> _Try it_
An exact restatement of the data below, with the pictures removed, is the required answer.

[[ Given data open ]]

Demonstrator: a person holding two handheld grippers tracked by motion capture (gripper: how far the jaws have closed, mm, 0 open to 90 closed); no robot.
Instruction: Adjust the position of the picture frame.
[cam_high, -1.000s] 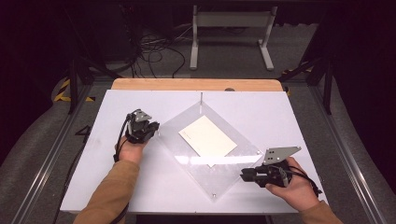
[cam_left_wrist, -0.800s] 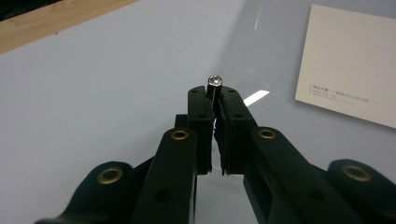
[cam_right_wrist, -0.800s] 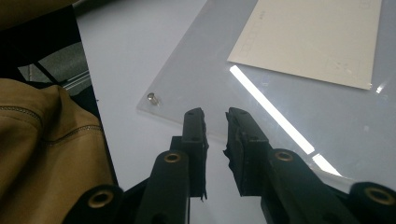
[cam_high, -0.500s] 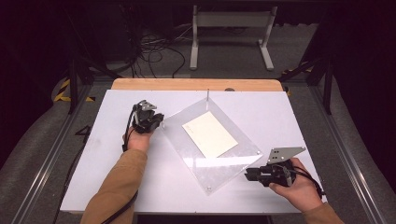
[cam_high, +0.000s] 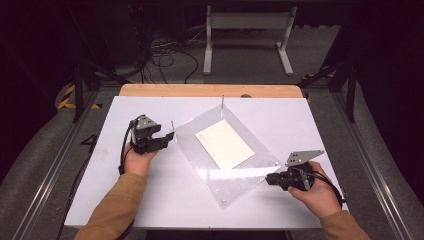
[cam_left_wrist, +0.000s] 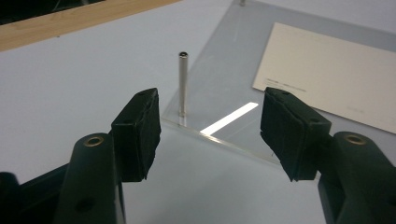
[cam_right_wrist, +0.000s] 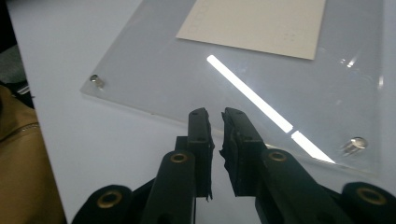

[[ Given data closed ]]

> _Response below_
Demonstrator: a person holding two handheld grippers tracked by motion capture (gripper: how far the jaws have closed, mm, 0 open to 90 closed); no robot.
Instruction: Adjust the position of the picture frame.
[cam_high, -1.000s] 
[cam_left_wrist, -0.800s] 
[cam_right_wrist, -0.800s] 
[cam_high, -0.500s] 
[cam_high, +0.000s] 
[cam_left_wrist, +0.000s] 
[cam_right_wrist, +0.000s] 

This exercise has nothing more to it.